Please return only the lines from the one holding "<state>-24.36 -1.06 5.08" through the one holding "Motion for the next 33", exactly as they appear in the records below, both ends included.

---------- INFORMATION ----------

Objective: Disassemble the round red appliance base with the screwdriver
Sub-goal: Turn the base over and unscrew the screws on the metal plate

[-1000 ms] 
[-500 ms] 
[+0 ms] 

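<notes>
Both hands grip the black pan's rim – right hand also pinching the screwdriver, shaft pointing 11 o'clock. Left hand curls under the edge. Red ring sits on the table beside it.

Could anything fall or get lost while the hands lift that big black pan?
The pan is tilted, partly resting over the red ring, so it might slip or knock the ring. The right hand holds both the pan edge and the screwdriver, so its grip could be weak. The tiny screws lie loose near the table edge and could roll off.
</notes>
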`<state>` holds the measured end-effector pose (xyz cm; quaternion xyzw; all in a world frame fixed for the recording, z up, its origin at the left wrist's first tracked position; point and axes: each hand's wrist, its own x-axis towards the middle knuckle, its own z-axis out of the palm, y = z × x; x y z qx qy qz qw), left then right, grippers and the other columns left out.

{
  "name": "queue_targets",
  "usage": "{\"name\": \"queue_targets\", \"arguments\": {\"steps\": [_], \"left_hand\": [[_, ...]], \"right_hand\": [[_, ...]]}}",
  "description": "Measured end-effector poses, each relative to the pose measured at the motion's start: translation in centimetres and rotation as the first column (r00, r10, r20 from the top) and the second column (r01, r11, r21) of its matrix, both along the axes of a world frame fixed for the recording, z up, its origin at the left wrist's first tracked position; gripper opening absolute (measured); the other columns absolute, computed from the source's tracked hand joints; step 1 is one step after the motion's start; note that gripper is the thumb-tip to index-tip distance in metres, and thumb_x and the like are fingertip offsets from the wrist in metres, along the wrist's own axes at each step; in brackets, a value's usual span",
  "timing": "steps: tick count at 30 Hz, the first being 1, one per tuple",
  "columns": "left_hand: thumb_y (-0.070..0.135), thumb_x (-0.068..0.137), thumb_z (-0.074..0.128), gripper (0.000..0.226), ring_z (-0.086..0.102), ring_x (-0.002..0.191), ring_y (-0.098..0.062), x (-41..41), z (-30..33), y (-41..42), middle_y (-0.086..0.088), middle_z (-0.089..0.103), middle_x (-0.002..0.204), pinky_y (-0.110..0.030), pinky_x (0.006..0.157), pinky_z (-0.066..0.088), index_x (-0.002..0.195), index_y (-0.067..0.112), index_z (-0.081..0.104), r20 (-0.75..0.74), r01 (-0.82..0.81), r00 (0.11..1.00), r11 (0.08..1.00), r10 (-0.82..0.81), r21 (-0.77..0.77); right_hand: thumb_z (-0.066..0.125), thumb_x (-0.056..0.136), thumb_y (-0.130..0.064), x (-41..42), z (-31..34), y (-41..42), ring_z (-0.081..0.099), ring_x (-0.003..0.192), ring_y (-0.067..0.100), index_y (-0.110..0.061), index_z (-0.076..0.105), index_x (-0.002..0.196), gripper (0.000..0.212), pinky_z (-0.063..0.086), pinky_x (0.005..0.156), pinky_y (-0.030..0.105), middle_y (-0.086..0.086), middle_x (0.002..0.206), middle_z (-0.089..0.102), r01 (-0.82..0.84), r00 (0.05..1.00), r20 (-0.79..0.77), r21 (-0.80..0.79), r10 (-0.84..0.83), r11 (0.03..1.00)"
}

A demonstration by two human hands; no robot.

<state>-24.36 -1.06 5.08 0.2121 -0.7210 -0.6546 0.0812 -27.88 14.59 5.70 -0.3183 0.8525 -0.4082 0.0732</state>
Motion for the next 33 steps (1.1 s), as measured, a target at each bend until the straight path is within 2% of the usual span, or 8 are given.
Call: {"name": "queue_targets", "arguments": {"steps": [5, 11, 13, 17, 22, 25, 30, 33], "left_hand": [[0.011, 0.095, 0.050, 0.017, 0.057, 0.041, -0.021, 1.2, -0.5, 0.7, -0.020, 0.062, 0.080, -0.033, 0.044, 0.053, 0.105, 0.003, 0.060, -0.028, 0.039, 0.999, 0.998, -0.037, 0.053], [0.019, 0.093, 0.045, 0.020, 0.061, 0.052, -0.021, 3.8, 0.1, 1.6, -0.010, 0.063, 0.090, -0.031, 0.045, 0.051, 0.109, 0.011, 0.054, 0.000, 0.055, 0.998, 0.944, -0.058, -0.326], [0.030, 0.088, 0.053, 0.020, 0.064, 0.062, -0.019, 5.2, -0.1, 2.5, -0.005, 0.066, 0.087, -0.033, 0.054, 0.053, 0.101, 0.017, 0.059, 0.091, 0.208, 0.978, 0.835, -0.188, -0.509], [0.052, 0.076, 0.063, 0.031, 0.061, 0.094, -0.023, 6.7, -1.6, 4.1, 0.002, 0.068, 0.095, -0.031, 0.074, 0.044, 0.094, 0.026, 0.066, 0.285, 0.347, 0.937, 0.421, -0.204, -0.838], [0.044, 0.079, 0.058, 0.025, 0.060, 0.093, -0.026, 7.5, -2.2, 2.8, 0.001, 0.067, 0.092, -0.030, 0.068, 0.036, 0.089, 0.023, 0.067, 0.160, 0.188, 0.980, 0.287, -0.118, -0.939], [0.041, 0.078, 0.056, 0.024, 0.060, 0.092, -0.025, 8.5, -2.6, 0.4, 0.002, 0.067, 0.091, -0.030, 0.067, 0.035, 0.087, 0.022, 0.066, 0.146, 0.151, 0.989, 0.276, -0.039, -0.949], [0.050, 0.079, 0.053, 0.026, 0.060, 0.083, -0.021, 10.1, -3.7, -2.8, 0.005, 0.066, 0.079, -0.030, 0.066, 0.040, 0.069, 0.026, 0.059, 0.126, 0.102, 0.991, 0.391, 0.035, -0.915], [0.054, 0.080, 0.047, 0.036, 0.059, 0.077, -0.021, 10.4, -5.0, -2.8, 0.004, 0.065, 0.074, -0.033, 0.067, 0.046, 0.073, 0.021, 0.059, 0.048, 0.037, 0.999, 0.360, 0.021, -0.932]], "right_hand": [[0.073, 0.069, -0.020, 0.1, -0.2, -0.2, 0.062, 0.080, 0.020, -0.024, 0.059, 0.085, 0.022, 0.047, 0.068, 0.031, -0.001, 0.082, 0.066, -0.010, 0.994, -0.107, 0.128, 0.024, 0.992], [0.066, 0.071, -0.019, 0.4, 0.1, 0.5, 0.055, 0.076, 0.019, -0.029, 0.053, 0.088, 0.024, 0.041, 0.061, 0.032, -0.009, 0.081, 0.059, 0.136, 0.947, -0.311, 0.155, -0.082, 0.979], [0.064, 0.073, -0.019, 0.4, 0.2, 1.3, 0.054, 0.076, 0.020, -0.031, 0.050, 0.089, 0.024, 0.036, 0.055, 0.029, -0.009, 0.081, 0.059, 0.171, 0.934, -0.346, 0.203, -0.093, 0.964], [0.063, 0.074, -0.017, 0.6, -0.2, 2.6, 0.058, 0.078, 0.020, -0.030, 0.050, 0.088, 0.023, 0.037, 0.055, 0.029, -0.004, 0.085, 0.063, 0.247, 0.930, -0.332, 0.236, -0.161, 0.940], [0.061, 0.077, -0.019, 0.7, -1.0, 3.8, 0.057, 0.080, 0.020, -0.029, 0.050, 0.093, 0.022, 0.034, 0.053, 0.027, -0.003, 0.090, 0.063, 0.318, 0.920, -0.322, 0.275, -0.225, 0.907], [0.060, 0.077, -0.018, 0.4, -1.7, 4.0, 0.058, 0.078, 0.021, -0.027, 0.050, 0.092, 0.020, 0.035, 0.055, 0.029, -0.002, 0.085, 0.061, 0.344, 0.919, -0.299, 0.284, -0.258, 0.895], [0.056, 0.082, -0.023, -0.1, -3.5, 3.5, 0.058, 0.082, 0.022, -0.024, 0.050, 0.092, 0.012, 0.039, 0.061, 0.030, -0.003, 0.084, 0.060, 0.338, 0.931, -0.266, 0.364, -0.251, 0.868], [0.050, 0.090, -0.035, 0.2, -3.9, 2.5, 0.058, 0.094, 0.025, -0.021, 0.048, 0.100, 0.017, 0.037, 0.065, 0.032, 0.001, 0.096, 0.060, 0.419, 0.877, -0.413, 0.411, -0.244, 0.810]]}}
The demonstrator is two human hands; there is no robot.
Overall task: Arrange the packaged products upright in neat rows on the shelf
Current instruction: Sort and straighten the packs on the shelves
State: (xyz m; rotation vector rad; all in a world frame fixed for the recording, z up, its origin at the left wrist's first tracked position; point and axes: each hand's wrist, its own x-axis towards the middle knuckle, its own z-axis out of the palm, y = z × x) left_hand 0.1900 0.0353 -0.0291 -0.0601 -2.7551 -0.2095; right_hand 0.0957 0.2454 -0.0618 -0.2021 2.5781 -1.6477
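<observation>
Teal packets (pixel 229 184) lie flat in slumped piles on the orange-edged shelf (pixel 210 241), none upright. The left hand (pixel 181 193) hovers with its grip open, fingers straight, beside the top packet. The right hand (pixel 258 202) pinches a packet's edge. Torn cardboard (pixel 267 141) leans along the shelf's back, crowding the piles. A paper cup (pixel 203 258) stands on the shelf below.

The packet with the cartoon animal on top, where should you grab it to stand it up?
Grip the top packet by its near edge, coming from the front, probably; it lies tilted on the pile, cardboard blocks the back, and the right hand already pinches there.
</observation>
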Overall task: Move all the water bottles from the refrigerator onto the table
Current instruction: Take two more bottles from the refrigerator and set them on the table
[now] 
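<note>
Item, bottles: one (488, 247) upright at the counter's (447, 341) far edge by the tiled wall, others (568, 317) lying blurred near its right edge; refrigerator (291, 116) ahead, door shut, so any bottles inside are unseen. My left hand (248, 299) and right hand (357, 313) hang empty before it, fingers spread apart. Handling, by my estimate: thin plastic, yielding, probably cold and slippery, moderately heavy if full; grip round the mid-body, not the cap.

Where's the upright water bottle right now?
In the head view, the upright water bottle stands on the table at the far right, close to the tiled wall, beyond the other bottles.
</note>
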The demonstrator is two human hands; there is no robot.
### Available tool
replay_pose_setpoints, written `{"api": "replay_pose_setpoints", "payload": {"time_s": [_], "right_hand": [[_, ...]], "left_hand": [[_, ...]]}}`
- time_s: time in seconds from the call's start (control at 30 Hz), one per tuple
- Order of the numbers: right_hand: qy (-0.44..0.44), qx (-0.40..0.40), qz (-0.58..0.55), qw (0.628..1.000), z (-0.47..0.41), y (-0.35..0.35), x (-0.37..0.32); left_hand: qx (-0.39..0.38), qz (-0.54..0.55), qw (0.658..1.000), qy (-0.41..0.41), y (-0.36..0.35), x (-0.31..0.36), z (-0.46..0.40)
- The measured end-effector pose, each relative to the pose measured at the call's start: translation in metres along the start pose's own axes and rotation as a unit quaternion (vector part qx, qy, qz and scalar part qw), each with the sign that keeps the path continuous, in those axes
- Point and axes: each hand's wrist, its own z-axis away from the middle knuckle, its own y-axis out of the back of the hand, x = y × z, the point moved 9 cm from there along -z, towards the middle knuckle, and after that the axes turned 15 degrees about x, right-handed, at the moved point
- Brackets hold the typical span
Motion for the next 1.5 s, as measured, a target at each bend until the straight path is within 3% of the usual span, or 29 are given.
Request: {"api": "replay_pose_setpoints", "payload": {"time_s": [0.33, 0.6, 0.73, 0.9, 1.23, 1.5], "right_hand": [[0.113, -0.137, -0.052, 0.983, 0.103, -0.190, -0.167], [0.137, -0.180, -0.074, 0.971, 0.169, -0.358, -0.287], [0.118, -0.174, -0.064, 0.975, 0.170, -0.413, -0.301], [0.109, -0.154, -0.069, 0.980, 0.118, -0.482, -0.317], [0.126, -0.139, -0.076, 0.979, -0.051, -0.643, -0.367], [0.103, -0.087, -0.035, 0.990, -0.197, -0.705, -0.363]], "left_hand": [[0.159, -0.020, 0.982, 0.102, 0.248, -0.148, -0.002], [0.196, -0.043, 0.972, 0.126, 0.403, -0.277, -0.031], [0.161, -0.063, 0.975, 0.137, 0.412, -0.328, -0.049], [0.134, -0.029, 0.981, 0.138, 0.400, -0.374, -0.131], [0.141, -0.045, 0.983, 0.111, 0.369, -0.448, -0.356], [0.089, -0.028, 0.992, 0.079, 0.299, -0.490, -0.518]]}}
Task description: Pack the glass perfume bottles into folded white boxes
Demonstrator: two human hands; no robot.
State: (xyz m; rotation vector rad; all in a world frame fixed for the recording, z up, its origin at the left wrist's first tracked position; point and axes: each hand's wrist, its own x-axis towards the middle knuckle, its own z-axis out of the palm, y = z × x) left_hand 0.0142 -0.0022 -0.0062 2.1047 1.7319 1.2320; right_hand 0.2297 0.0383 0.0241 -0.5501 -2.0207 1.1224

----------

OUTPUT ->
<state>-24.36 -1.06 5.08 0.2121 -0.7210 -0.6546 0.0812 -27.88 14.59 5.70 -0.3183 0.8525 -0.4082 0.0732</state>
Motion for the next 33 steps (1.1 s), as measured, a target at each bend until the straight path is within 2% of the usual span, or 8 are given.

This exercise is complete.